▶ [Collected material]

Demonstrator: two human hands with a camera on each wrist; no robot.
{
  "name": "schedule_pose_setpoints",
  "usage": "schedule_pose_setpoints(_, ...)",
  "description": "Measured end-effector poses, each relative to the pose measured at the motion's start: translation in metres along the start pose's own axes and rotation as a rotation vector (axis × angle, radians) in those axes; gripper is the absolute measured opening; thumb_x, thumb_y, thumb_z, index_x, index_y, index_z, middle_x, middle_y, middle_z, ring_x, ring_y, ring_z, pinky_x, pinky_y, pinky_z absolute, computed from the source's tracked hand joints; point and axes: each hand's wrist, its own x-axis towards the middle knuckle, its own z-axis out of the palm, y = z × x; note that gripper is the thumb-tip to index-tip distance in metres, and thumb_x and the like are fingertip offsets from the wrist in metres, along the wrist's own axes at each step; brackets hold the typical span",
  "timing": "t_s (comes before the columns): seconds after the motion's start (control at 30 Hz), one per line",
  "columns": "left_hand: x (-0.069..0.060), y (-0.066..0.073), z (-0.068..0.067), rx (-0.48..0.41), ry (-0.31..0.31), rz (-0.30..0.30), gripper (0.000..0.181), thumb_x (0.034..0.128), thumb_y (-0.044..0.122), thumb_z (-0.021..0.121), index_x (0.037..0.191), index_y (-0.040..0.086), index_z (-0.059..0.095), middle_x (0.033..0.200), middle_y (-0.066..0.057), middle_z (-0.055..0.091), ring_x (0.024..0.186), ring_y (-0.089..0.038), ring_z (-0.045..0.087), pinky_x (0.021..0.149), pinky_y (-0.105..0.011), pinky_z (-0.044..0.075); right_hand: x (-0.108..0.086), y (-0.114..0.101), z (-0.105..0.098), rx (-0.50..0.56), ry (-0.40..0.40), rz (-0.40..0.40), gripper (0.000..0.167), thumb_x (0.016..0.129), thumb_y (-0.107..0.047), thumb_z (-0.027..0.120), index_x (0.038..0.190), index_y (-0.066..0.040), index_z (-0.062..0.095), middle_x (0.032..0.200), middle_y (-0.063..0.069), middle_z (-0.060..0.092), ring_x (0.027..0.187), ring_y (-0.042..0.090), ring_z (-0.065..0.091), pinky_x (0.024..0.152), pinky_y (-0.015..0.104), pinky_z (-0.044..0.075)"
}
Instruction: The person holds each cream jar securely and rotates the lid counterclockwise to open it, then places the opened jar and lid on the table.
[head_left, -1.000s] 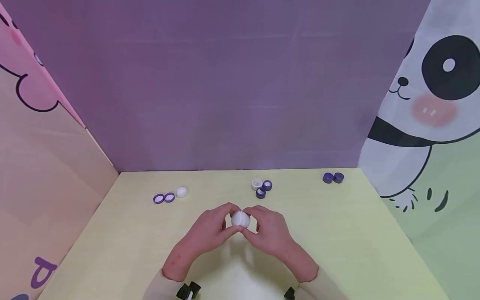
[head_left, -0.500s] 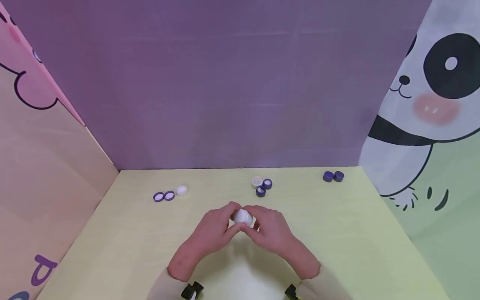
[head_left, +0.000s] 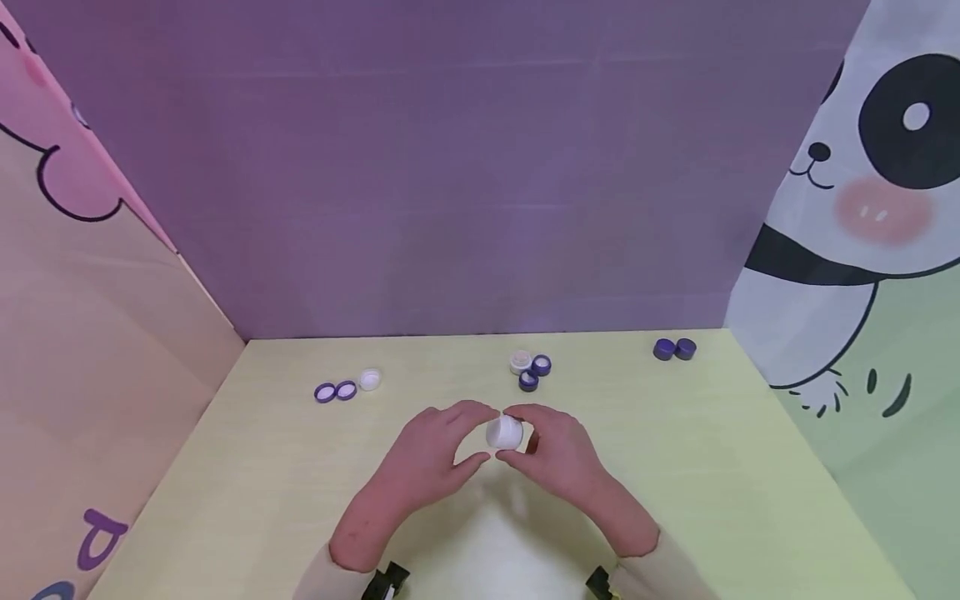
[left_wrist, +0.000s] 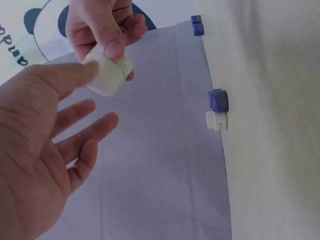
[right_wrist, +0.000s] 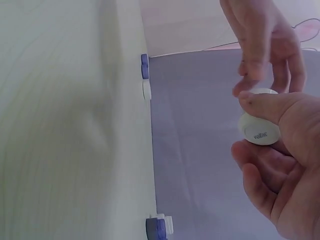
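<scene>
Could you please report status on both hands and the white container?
Right hand pinching white container above table; left hand open alongside; purple pieces behind, not obstructing.

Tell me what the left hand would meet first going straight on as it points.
Probably the white jar that the right hand holds; depth leaves unclear whether the left hand touches it now.

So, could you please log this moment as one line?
right hand: holds white container | left hand: beside it | far right: two purple pieces
</scene>
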Motion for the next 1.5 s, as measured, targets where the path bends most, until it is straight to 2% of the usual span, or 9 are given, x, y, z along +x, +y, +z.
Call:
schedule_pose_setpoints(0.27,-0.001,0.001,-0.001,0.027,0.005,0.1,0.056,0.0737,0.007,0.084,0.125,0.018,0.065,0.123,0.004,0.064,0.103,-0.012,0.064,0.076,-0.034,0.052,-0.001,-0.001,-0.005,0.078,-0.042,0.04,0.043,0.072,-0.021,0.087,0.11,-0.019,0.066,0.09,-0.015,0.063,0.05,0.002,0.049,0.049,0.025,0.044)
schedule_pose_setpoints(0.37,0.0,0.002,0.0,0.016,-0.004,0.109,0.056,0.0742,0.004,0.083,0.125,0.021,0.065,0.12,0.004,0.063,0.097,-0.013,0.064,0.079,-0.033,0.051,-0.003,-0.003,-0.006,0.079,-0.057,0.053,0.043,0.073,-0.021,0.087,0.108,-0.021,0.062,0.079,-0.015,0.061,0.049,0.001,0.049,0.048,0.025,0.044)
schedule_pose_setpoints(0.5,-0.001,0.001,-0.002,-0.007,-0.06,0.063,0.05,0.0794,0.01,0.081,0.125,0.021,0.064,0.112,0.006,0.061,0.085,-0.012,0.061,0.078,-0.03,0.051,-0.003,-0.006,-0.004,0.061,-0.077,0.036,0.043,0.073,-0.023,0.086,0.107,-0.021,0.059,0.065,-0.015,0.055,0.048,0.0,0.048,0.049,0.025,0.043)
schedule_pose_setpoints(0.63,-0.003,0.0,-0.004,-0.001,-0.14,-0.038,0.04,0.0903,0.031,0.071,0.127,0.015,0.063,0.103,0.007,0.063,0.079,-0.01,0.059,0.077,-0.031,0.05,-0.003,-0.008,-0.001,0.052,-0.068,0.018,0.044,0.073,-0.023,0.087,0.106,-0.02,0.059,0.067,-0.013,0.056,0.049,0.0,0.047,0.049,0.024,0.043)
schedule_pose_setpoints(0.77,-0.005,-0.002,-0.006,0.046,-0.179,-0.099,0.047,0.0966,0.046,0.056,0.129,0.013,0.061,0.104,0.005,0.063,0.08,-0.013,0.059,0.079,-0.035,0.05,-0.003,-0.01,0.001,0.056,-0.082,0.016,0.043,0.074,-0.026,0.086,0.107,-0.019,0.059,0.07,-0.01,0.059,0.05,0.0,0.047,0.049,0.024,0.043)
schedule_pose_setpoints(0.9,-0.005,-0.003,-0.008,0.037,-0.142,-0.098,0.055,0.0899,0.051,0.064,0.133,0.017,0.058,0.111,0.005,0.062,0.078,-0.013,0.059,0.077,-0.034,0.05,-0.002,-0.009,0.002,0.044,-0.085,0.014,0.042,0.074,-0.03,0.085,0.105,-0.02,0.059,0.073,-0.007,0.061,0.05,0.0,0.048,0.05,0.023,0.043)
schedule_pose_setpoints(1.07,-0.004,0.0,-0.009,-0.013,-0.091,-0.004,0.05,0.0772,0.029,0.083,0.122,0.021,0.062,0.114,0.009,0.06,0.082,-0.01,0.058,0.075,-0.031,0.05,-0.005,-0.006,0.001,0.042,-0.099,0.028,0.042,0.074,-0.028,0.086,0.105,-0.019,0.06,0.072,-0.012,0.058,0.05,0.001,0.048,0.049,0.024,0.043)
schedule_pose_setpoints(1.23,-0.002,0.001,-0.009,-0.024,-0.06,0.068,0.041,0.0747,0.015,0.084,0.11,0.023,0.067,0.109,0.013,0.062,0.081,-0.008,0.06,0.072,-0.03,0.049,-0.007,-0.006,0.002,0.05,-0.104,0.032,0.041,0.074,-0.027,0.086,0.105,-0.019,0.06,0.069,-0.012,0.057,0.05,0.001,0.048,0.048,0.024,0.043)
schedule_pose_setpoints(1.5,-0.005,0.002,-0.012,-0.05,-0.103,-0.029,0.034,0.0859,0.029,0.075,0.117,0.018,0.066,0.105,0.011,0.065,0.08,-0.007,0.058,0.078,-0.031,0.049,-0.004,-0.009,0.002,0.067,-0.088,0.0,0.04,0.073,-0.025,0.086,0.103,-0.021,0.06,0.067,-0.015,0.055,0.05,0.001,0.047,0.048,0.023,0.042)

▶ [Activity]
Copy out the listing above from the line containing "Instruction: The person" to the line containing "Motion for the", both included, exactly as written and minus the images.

▶ [Solution to the problem]
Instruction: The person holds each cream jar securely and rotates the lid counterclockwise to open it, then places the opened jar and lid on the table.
[head_left, -1.000s] 
[head_left, -0.500s] 
[head_left, +0.000s] 
[left_wrist, +0.000s] 
[right_wrist, +0.000s] 
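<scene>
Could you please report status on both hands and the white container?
Right hand pinching white container above table; left hand open alongside; purple pieces behind, not obstructing.

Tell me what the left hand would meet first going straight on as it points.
Probably the white jar that the right hand holds; depth leaves unclear whether the left hand touches it now.

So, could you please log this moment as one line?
right hand: holds white container | left hand: beside it | far right: two purple pieces
</scene>
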Motion for the next 1.5 s, as measured, targets where the path bends most, until it is straight to 2% of the usual span, or 9 are given, x, y, z along +x, +y, +z.

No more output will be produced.